Of course there’s nothing new to this stuff. Shaker colonies, hippie communes, and other variants of group living have occupied a special place in the American left’s imagination for some time. But we 21st century socialists should be less interested in “intentional communities”- – those Fourierist bastions dotting the fringes of our Greenpoints and Petworths – and more interested in the unintentional ones.
A dozen ultraleft voluntarists arguing about shower schedules is a noise complaint; 120,000 downwardly mobile yuppies doing it out of necessity is a substratum. The material realities of declining wages, ballooning debt, and skyrocketing rents at the core of the neoliberal city have conspired to herd young people into unprecedentedly dense, poor, and precarious kinds of living arrangements. In renovated townhouses built for the Victorian and Edwardian elite they eat, drink, fight, love, party, and (sometimes) clean, improvising social structures and moral economies some distance outside the white picket fence of postwar consumer individualism. It’s enough to make the average Gen-X condo owner wrinkle her nose, to say nothing of the midcentury Levittown company man.

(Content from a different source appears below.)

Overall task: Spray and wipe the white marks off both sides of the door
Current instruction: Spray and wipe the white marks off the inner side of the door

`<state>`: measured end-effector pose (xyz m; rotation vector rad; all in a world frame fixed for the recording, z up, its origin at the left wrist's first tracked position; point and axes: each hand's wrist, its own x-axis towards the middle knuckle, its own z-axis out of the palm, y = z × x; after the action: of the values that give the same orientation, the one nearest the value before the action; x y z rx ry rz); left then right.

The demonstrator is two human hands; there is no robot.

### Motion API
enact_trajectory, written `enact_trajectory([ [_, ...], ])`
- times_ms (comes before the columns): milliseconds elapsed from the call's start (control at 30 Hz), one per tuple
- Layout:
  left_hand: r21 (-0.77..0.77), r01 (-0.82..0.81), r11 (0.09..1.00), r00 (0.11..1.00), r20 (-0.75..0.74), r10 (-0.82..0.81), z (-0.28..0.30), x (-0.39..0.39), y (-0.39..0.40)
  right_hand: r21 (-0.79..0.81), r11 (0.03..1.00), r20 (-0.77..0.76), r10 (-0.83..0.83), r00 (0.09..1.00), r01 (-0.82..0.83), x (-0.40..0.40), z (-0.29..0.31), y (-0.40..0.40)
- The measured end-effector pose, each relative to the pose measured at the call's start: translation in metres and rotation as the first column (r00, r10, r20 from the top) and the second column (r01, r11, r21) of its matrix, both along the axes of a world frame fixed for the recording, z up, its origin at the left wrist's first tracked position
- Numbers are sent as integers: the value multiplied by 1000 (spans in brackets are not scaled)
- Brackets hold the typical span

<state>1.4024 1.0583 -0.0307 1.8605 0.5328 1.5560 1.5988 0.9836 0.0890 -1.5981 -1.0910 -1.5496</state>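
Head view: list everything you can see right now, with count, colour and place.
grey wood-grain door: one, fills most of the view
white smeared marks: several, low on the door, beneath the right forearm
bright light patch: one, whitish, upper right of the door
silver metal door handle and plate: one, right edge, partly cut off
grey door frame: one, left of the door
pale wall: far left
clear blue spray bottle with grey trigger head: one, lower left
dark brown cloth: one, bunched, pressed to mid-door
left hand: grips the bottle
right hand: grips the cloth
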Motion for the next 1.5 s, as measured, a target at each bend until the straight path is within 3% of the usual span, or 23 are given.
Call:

Of course, there’s nothing about Americans living poorly and in close quarters that’s inherently progressive. No amount of communal toilet paper buying, however rigorously documented in Googledocs, will usher in global participatory planning. But it is worth noting how the cozy spaces where we brush our teeth and cook our meals are themselves conditioned by the macroeconomic forces from which we seek refuge. We do even better to imagine ways in which the new forms of living and relating into which we find ourselves thrown might, in turn, undermine those very forces.
The Mietskaserne of industrial Berlin were by all accounts drearier places than the average Prussian cottage, but it was exactly their crushing density that made mass German proletarian organization first possible. The post-1968 subdivision of DC’s rowhouse stock forever walled off the high-ceilinged grandeur of the Talented Tenth’s drawing rooms, just as it reconfigured working class black social infrastructure to produce new, radical forms of analysis and mutual aid.
Group living could well be pinned down in the language of capitalist realism: just one more generational bump on the way to white collar job security, or a long logistical hangover from the increasingly quaint custom of undergraduate education. But a number of things make the site especially ripe for antagonism.
First: it’s a way of life that puts lie to the bourgeois private-public distinction, forcing people to be mindful about the kinds of labor and resource distribution traditionally swept under the domestic carpet. Non-family group living compels people to work out rational arrangements for cleaning, cooking, and paying bills that can’t piggyback on old gendered or filiated divisions of labor. In the common space of a group house, legal strangers confront one another as formal equals off the slanted field of civil society. Tactically speaking, five or six legally distinct twentysomethings are harder to litigate and evict than one.
The lace bonds of bourgeois matrimony — that hallowed relationship between one man, one woman, and one mortgage — continue to yellow and fray. But we don’t need the acid bath of homosexual libido to dissolve them altogether and free up space for something new; austerity seems to be doing that just fine.